INFORMATION PROVIDED:

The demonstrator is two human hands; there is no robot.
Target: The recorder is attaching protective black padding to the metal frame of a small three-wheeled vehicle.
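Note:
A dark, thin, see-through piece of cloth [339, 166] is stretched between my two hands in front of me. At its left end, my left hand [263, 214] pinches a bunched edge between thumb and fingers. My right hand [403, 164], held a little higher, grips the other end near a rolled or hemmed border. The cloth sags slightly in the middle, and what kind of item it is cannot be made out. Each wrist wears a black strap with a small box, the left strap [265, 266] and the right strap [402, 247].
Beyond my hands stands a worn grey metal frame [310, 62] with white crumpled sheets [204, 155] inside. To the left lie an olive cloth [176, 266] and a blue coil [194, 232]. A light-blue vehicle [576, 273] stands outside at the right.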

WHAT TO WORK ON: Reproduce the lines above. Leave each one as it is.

REPLY:
The demonstrator is two human hands; there is no robot.
Target: The recorder is attaching protective black padding to the metal frame of a small three-wheeled vehicle.
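Note:
A dark, thin, see-through piece of cloth [339, 166] is stretched between my two hands in front of me. At its left end, my left hand [263, 214] pinches a bunched edge between thumb and fingers. My right hand [403, 164], held a little higher, grips the other end near a rolled or hemmed border. The cloth sags slightly in the middle, and what kind of item it is cannot be made out. Each wrist wears a black strap with a small box, the left strap [265, 266] and the right strap [402, 247].
Beyond my hands stands a worn grey metal frame [310, 62] with white crumpled sheets [204, 155] inside. To the left lie an olive cloth [176, 266] and a blue coil [194, 232]. A light-blue vehicle [576, 273] stands outside at the right.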

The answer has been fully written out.